Gram negative bacteria classification flowchart

Gram-negative bacteria:
Most bacteria can be classified according to a lab procedure called Gram staining.
Bacteria with cell walls that have a thin layer of peptidoglycan do not retain the crystal violet stain utilized in Gram staining. These bacteria do, however, retain the safranin counterstain and thus appear as pinkish-red on the stain, making them gram negative. These bacteria can be further classified according to morphology (diplococci, curved rods, bacilli, and coccobacilli) and their ability to grow in the presence of oxygen (aerobic versus anaerobic). The bacteria can be more narrowly identified by growing them on specific media (triple sugar iron (TSI) agar) where their enzymes can be identified (urease, oxidase) and their ability to ferment lactose can be tested.
* Stains poorly on Gram stain
** Pleomorphic rod/coccobacillus
*** Require special transport media

Image by Lecturio.

General Characteristics

Basic features of Vibrio

  • Curved gram-negative bacilli
  • Facultative anaerobes
  • Highly motile: 1–3 polar flagella
  • Non-spore forming
  • Oxidase positive

Major pathogenic species

  • Vibrio cholerae (V. cholerae)
  • V. vulnificus
  • V. parahaemolyticus

Biochemistry and growth characteristics

  • Halophilic: require sodium chloride (NaCl) for growth
  • Acid labile: grows well in alkaline media
  • Thiosulfate-citrate-bile-sucrose (TCBS) agar:
    • V. cholerae ferments sucrose → forms yellow colonies
    • V. parahaemolyticus and V. vulnificus do not ferment sucrose → form green colonies
  • V. parahaemolyticus exhibits the Kanagawa phenomenon:
    • Beta-hemolytic on blood agar if isolated from human host
    • Non-hemolytic if from non-human sources

Reservoirs

  • V. cholerae: found in brackish and marine waters
  • V. vulnificus and V. parahaemolyticus: shellfish

Clinical Relevance of Vibrio cholerae

Epidemiology

  • Primarily occurs in areas with limited access to clean water
  • Endemic in some countries in Africa and Asia
  • Cholera affects only humans.

Transmission

  • Through contaminated food or water
  • Fecal-oral route (person-to-person)

Pathogenesis

  • Not all strains are pathogenic.
  • Pathogenesis is determined by production of cholera toxin (CT):
    • Carried by a lysogenic bacteriophage (CTXΦ)
    • Heat-labile enterotoxin: composed of 1 A subunit (toxic domain) and 5 B subunits (receptor-binding domain)
    • B-subunit binds to the mucosal receptor ganglioside monosialotetrahexosylganglioside (GM1).
    • CT is internalized by endocytosis: The A1 subunit of the toxin activates adenylyl cyclase, which converts adenosine triphosphate (ATP) to cyclic adenosine monophosphate (cAMP).
    • cAMP causes chloride secretion into lumen and inhibition of sodium absorption. 
    • Water follows the osmotic gradient and moves into the lumen, resulting in watery diarrhea with electrolyte concentrations isotonic to those of plasma.
    • Stool contains large amounts of sodium, chloride, bicarbonate, and potassium with few cells.
  • O lipopolysaccharide antigens: 
    • Confer serologic specificity; > 200 serotypes 
    • Only strains of O1 (classic and El Tor biotypes) and O139 serogroups cause epidemic and pandemic cholera (they are the most virulent).
  • Fimbriae (pili):
    • Aid in attachment to the intestinal mucosa
    • V. cholerae does NOT invade the intestinal mucosa.
    • Co-expressed (co-regulated) with cholera toxin and needed for adherence, biofilm formation, colonization, and as receptors for the bacteriophage that carries the genes for cholera toxin
  • Because V. cholerae are acid labile, a high inoculum is required to overcome the acidity of the gastric mucosa.
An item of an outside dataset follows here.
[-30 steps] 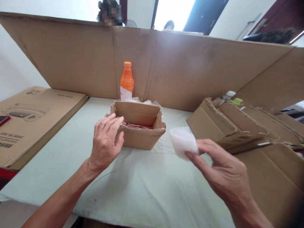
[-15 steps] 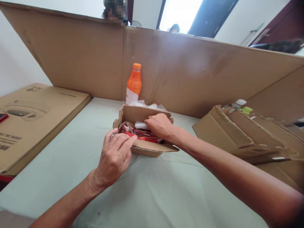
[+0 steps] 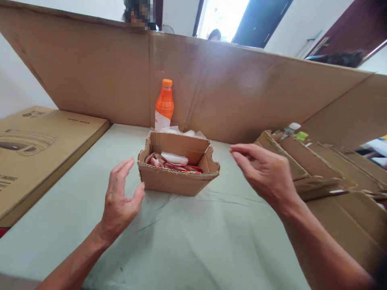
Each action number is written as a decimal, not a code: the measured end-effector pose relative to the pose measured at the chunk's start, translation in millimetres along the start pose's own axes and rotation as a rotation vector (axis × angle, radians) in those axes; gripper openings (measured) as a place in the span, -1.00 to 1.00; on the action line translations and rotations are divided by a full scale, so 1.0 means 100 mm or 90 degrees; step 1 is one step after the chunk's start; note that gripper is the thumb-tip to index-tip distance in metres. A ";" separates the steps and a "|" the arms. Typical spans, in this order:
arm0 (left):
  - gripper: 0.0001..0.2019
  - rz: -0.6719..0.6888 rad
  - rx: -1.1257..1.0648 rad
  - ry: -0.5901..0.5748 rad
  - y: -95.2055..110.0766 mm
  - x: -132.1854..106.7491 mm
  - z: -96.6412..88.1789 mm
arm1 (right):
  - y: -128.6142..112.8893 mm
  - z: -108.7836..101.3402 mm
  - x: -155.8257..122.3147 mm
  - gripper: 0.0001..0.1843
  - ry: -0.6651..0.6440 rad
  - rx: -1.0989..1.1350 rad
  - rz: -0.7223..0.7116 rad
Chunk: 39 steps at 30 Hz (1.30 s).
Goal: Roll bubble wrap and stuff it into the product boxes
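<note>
A small cardboard box with its top open stands on the pale green cloth in the middle of the head view. Inside lie red packets and a white plastic roll; the front wall hides their lower parts. Just left of the box is my left hand, empty, thumb and fingers apart, near the box's left corner. My right hand hovers to the right of the box, away from it, fingers bent forward with a gap to the thumb and nothing visible in it.
An orange bottle and clear plastic wrapping stand behind the box. A flat printed carton lies at left. At right a larger carton holds bottles. A tall cardboard panel runs across the back, with people beyond it.
My right hand has come out of the box and moved right. My left hand has let go of the box's left front edge and drawn back to the left, opening.
</note>
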<state>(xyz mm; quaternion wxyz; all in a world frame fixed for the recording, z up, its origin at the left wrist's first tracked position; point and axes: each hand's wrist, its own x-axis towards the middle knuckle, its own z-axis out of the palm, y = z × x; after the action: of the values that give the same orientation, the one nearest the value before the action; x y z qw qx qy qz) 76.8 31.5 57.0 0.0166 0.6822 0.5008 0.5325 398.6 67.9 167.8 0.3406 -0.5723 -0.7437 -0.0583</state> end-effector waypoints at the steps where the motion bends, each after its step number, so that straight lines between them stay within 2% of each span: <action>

The infectious dose is reduced:
    • In hypochlorhydric persons
    • In those using antacids
    • When gastric acidity is buffered by a meal
  • The higher the bacteria number, the more severe the symptoms.
  • Incubation period: 1–2 days
  • Fluid loss originates in the duodenum and upper jejunum; the ileum is less affected.
  • The colon is relatively insensitive to the toxin, but the large volume of fluid overwhelms its absorptive capacity.

Clinical presentation

About 50% of infections with classic V. cholerae are asymptomatic and 75% of infections with El Tor biotype of V. cholerae are asymptomatic.

Diarrhea:

  • May be mild, moderate, or severe
  • Clinical presentation of severe, secretory diarrhea:
    • Typically painless, without tenesmus
    • “Rice-water” stool (non-malodorous, watery stool with flecks of mucus)
    • Stool output can reach as high as 1 L/hour in severe cases (the most of any other infectious diarrhea).
    • Vomiting: may precede or follow the onset of diarrhea
  • Consequences of severe, secretory diarrhea:
    • Profound fluid and electrolyte loss → “isotonic dehydration”:
      • A type of dehydration most frequently caused by diarrhea
      • Occurs when the net losses of water and sodium are in the same proportion as normally found in the extracellular fluid
      • Metabolic acidosis due to loss of bicarbonate
      • Acute kidney injury (acute renal failure) is a possible complication. 
    • Symptoms and signs depend on volume contraction (severity of hypovolemia):
      • < 5% of normal body weight (NBW): thirst
      • 5%-10% of NBW: postural hypotension, weakness, muscle cramps, tachycardia, ↓ skin turgor, dry oral mucosa 
      • > 10% of NBW: oliguria, weak pulses, sunken eyes (sunken fontanelles in infants), wrinkled skin, somnolence, coma
    • In severe cases, quick progression to hypovolemic shock and death if not treated urgently

Pneumonia:

  • Not uncommon in children
  • Probably from vomitus aspiration
cholera diarrhea rice water

Typical cholera diarrhea that looks like “rice water”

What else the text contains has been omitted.